From the line with "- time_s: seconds" to the line with "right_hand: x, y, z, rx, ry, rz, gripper", retype every line exactly, including those two, and leave out the rest of the data below.

[Provided data]

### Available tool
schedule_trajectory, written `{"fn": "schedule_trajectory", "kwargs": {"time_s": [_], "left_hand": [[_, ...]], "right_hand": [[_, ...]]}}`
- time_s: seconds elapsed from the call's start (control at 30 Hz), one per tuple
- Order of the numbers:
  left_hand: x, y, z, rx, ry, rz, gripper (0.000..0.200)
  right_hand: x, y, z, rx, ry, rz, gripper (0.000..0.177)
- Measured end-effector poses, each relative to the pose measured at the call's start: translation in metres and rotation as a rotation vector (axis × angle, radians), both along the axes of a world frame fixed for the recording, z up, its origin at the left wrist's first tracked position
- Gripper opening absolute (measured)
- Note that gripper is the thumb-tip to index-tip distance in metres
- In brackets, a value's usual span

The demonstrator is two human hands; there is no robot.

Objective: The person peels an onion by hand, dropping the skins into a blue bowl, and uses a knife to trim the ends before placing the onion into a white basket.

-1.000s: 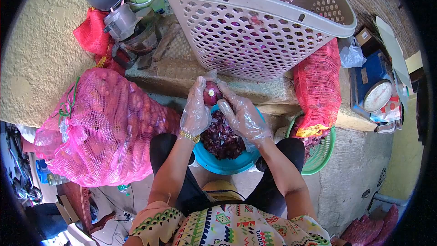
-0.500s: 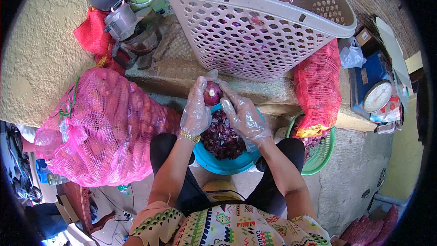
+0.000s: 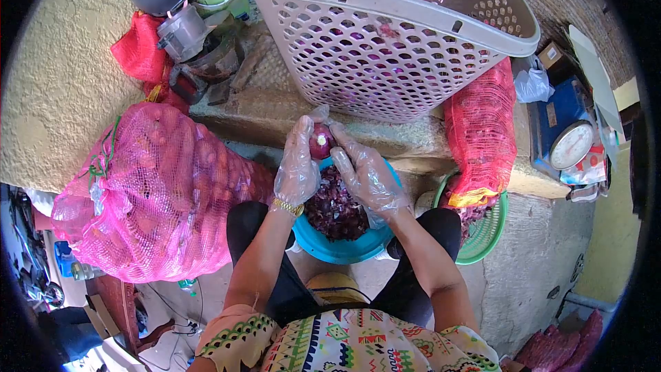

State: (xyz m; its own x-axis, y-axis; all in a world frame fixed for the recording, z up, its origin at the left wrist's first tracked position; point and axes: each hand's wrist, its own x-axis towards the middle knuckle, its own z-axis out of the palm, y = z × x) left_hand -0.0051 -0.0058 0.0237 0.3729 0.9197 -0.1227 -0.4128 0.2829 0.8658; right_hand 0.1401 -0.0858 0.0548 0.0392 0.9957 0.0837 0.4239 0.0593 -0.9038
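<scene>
A red onion with a pale cut end facing me sits between my two hands, both in clear plastic gloves. My left hand is closed round its left side. From the right, my right hand presses its fingers and thumb against the onion; whether a small blade is in these fingers I cannot make out. Directly below is a blue basin holding a heap of dark purple onion skins.
A tall perforated grey basket with onions stands on the ledge ahead. To the left is a full pink mesh sack. On the right are a red mesh sack, a green basket and a dial scale.
The onion has turned very slightly between my hands. My right hand has shifted a little to the left; my left hand stays nearly in place.
</scene>
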Motion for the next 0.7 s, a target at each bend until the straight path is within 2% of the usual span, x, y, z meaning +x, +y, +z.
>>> {"fn": "schedule_trajectory", "kwargs": {"time_s": [0.7], "left_hand": [[0.0007,0.0008,-0.0017,-0.066,-0.071,0.013,0.049]], "right_hand": [[-0.0017,0.0016,0.0,0.031,-0.029,-0.038,0.044]]}}
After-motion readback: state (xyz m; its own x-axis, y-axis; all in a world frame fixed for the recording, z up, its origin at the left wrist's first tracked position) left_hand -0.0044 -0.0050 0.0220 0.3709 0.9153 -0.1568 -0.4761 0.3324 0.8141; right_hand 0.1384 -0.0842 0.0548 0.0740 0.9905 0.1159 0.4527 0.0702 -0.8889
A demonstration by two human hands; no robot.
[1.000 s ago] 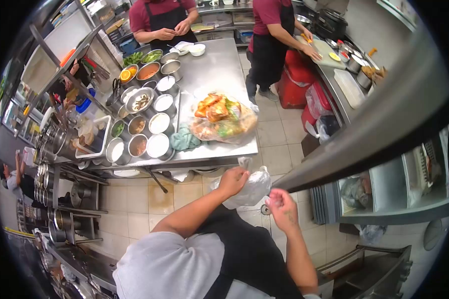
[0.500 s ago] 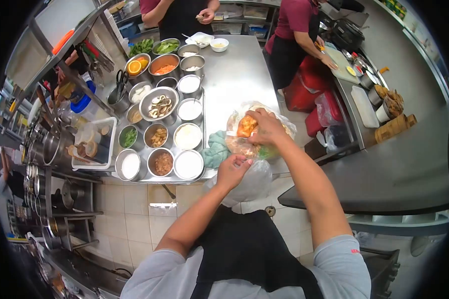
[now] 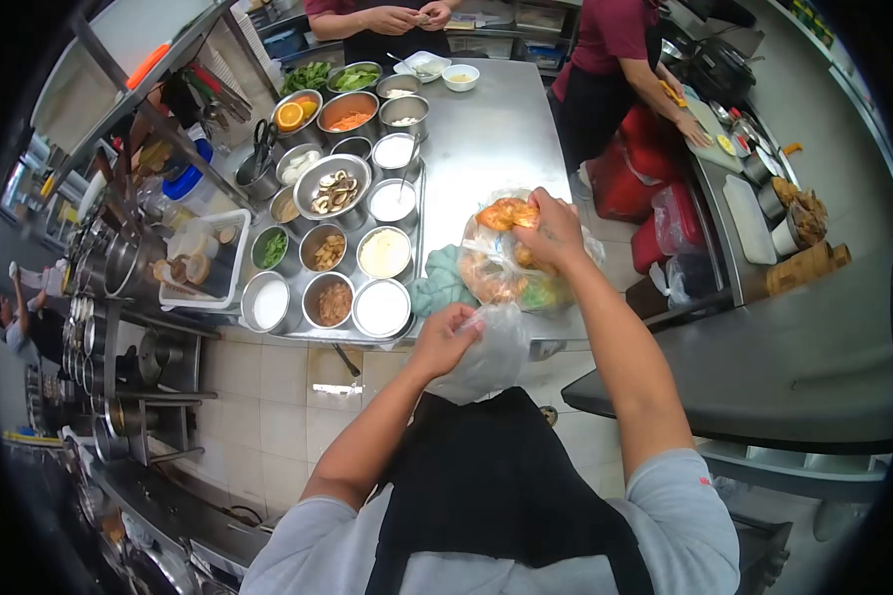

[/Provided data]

## Response box
- time_s: seconds elapsed from the call's start (control at 30 Hz), one per tuple
- Order of the numbers:
  left_hand: x, y, z, rx, ry, rz, gripper (0.000..0.200)
  right_hand: x, y, z, rx, ry, rz, gripper (0.000..0.177)

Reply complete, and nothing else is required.